What you need to do: Please copy each line of the listing below precisely, excluding the images.
Given data Block Start
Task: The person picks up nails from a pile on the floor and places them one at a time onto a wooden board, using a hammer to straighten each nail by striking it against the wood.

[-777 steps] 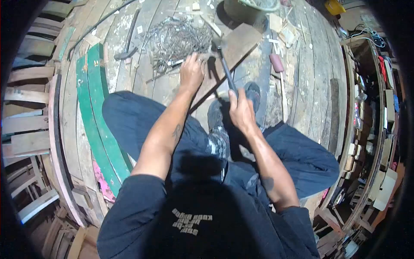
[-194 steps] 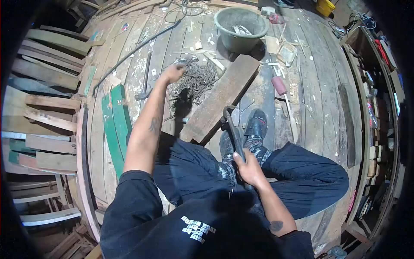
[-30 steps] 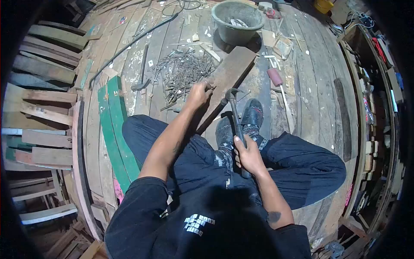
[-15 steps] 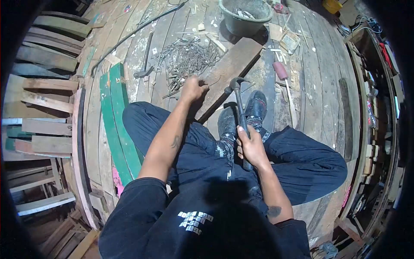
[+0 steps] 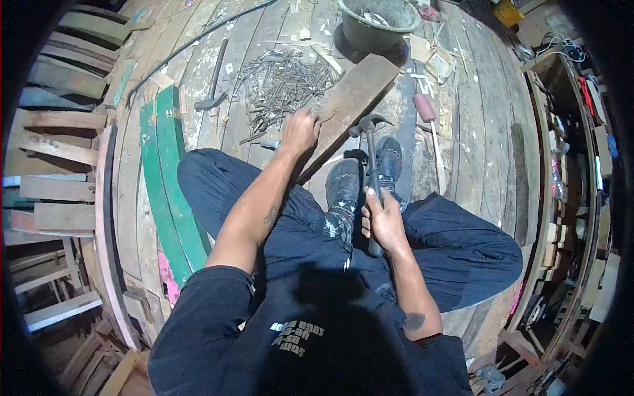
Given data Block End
Final answer:
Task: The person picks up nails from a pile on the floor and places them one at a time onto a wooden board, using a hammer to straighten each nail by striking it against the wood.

[-777 steps] 
[-194 steps] 
[-30 steps] 
[-15 steps] 
[+0 steps] 

There is nothing else to the answer.